Original claimings with original mechanisms can be so revealed.
Customized omics for cosmetics
For cosmetic science needs, our omics expertise is now diversified into more cosmetics focused offers.
Coupled with proteomics, phosphoproteomics is more and more an important indicator of the proteome activity. Protein phosphorylation is a crucial mechanism in many cellular regulations and strongly implicated in virtually all physiological and pathological processes
such as signal transduction, cell proliferation, differentiation, apoptosis or metabolism. Signaling processes involving phosphorylation are often deregulated during pathology or stress. The overall expression variations of the proteins are obtained and, for these, the variations of the phosphorylation motifs. This is a good indicator of a healthy skin.
To further understand the effects of abiotic stresses such as UV, blue light or pollution on the skin, RedOxmicsTM combines the proteomics approach to understand which pathways are involved in protection with a new dedicated data processing workflow, which can further provide an iterative approach of the most common 18 RedOx reaction modifications of 10 amino acids. This gives access to the OxDeepTM index which will indicate the stress deepness: The higher the ratio, more proteins are victims of oxidation.
As now the world discovered that our skin has a microbial part, PHYLOGENE dedicated specific offers to investigate this new domain :
- Follow-up by quantitative PCRs of major species or genus, depending on wished effects from product positioning.

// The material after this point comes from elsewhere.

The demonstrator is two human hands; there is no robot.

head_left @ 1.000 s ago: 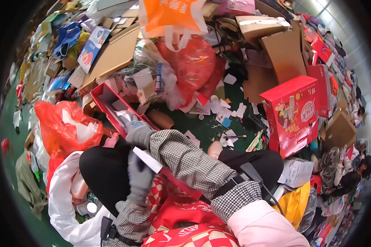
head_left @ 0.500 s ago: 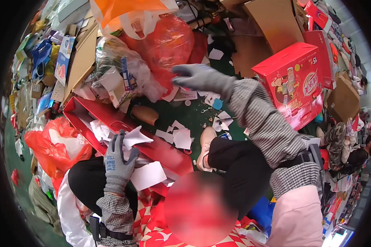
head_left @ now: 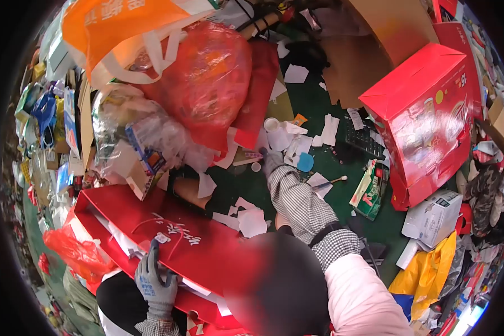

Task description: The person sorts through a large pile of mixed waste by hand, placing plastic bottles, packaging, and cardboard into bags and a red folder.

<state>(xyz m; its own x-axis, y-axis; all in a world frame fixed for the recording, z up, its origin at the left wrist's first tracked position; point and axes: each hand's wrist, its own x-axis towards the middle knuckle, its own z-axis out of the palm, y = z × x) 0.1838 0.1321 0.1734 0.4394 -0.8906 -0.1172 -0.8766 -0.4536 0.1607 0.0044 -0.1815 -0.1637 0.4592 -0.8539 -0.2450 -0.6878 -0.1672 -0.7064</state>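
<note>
My left hand (head_left: 158,283), in a grey work glove, grips the near edge of a red paper gift bag (head_left: 151,215). The bag lies on its side across my lap, with a string handle and pale lettering on its face. White paper (head_left: 117,238) shows inside its opening. My right hand (head_left: 272,161), gloved too, is stretched down to the floor among paper scraps. Its fingertips are right by a small pinkish strip (head_left: 251,155) and a white scrap; the fingers are mostly hidden. Close to it lie a blue round lid (head_left: 305,162) and a white cup (head_left: 271,124).
A red plastic bag (head_left: 213,84) and an orange-and-white carrier bag (head_left: 115,33) lie ahead. To the right stand a red carton (head_left: 425,123), a green packet (head_left: 369,190), a black keyboard (head_left: 364,140) and a white box (head_left: 433,217). Cluttered heaps line both sides.
My right hand has come down from the air over the red plastic bag to the floor scraps. The red gift bag has turned its lettered face up, and my left hand has moved lower with it.
</note>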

It gives answers such as: «The product has/does not have an effect on tested genus».
- Metagenomics comparative study of microbiome by NGSequencing 16S rDNA or ITS. It gives answers in a report as : «The product/treatment does or does not impact the semi-quantitative composition and microbiome diversity».
- Metaproteomics comparative study of microbiome by relative quantification LC-MS/MS « shotgun proteomics » and bioinformatics/biostatistics dedicated data processing and analysis for microbiome: HolXploreTM.
It gives answers in a report as : «Effects of the product on functions and interactions of host and microbiome simultaneously».
The omics and particularly those closest to the clinic are now essential to understand the mechanisms of action and obtain active ingredients that are efficient in cosmetics.